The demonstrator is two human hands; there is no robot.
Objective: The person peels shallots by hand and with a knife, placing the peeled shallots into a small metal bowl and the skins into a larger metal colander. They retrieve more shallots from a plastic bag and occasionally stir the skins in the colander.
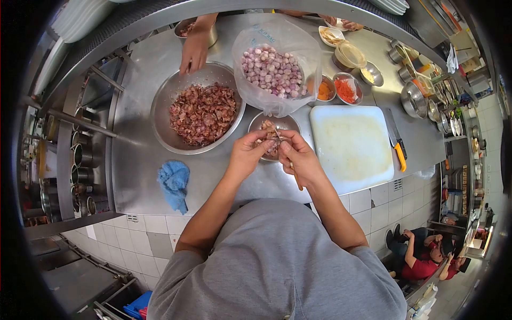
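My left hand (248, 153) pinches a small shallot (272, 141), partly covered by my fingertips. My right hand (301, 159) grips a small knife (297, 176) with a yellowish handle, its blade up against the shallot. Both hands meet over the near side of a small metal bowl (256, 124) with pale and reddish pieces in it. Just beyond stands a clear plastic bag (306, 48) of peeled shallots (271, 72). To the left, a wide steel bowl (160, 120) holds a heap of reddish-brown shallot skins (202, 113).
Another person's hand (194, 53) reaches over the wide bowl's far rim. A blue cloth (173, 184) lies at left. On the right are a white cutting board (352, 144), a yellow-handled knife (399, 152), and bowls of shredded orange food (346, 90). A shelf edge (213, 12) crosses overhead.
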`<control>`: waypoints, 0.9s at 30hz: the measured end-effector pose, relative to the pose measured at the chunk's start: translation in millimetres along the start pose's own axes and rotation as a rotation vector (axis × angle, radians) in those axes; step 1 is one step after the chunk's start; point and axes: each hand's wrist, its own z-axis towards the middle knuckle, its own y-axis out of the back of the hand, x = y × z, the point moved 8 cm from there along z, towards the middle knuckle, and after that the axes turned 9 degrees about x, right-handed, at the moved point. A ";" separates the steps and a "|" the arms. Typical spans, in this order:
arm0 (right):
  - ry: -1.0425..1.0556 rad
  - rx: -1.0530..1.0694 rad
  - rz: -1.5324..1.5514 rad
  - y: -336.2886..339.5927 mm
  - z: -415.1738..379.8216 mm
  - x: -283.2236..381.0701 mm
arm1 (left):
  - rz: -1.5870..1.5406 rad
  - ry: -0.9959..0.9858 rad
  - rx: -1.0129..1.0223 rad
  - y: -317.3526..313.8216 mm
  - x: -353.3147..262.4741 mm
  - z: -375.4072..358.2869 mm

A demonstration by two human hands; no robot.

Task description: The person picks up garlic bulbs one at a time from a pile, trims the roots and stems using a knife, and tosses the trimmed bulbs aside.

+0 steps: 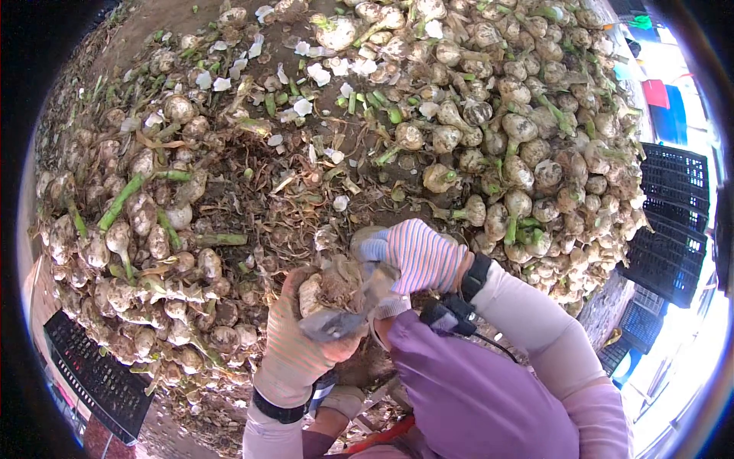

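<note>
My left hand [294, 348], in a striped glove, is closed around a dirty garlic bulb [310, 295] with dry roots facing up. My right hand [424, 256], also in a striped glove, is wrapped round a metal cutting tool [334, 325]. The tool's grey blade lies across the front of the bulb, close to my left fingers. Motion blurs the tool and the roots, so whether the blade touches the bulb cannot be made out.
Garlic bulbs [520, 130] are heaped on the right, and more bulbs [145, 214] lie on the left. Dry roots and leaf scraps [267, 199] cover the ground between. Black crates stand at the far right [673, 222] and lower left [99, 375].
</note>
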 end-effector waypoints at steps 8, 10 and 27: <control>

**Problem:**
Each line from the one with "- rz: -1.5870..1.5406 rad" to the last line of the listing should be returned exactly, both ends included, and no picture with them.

**Solved problem:**
  - rz: -1.5870..1.5406 rad
  - ry: -0.9959..0.9858 rad
  - rx: -1.0129..1.0223 rad
  - y: -317.3526..313.8216 mm
  - x: -353.3147..262.4741 mm
  - z: -375.4072..358.2869 mm

A demonstration by two human hands; no robot.

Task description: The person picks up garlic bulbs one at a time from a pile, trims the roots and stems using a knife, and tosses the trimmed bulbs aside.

+0 steps: 

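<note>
My left hand [294, 348], in a striped glove, is closed around a dirty garlic bulb [310, 295] with dry roots facing up. My right hand [424, 256], also in a striped glove, is wrapped round a metal cutting tool [334, 325]. The tool's grey blade lies across the front of the bulb, close to my left fingers. Motion blurs the tool and the roots, so whether the blade touches the bulb cannot be made out.
Garlic bulbs [520, 130] are heaped on the right, and more bulbs [145, 214] lie on the left. Dry roots and leaf scraps [267, 199] cover the ground between. Black crates stand at the far right [673, 222] and lower left [99, 375].
</note>
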 end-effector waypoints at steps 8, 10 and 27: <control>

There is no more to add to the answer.